Even mundane household chores can pose hazards. Dr. Shah recalled a 42-year-old patient whose eye was scratched by a tree branch as he was trimming a hedge. The man developed a fungal infection of the cornea and needed extensive treatment.
“He permanently lost a little bit of vision in that eye, and it could have been prevented by wearing safety glasses,” he said.
The Vision Council also notes that just as UV exposure can burn and damage the skin, it can also harm unprotected eyes. Extended UV exposure has been linked to eye cancer and increased risk for cataracts. Protection from UV exposure is especially important for children. But a survey by the Vision Council reports that less than half of parents make sure their children wear sunglasses when outside. And, almost a third of adults never or rarely use sunglasses when outside.
The American Academy of Ophthalmology also recommends that parents only buy only age-appropriate toys for their children, avoiding toys with projectiles. Parents should look for items labeled with “ASTM,” which means it meets standards set by the American Society for Testing and Materials. Protective eyewear for household or workshop use should be marked with “ASNI Z87.1,” which means the glasses, goggles or face shield meets the requirements of the American Standards Institute.

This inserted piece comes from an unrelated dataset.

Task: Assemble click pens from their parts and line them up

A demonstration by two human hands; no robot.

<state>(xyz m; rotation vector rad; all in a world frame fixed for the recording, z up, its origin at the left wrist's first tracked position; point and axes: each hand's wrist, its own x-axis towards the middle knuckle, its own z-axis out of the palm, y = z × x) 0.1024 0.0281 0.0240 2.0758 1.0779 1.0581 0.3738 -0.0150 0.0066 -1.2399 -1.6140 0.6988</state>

“If someone does suffer an eye injury, they should contact their local eye doctor, or go to the nearest emergency room immediately,” Dr. Shah said. “If chemicals are involved, immediately rinse your eyes, preferably with sterile saline solution or an eye rinse, for several minutes and visit an eye care specialist.” Dr. Shah added that rinsing with water is a less desirable option due to possible contaminants in the water and recommended having sterile saline solution or eye rinse in your home for possible emergencies.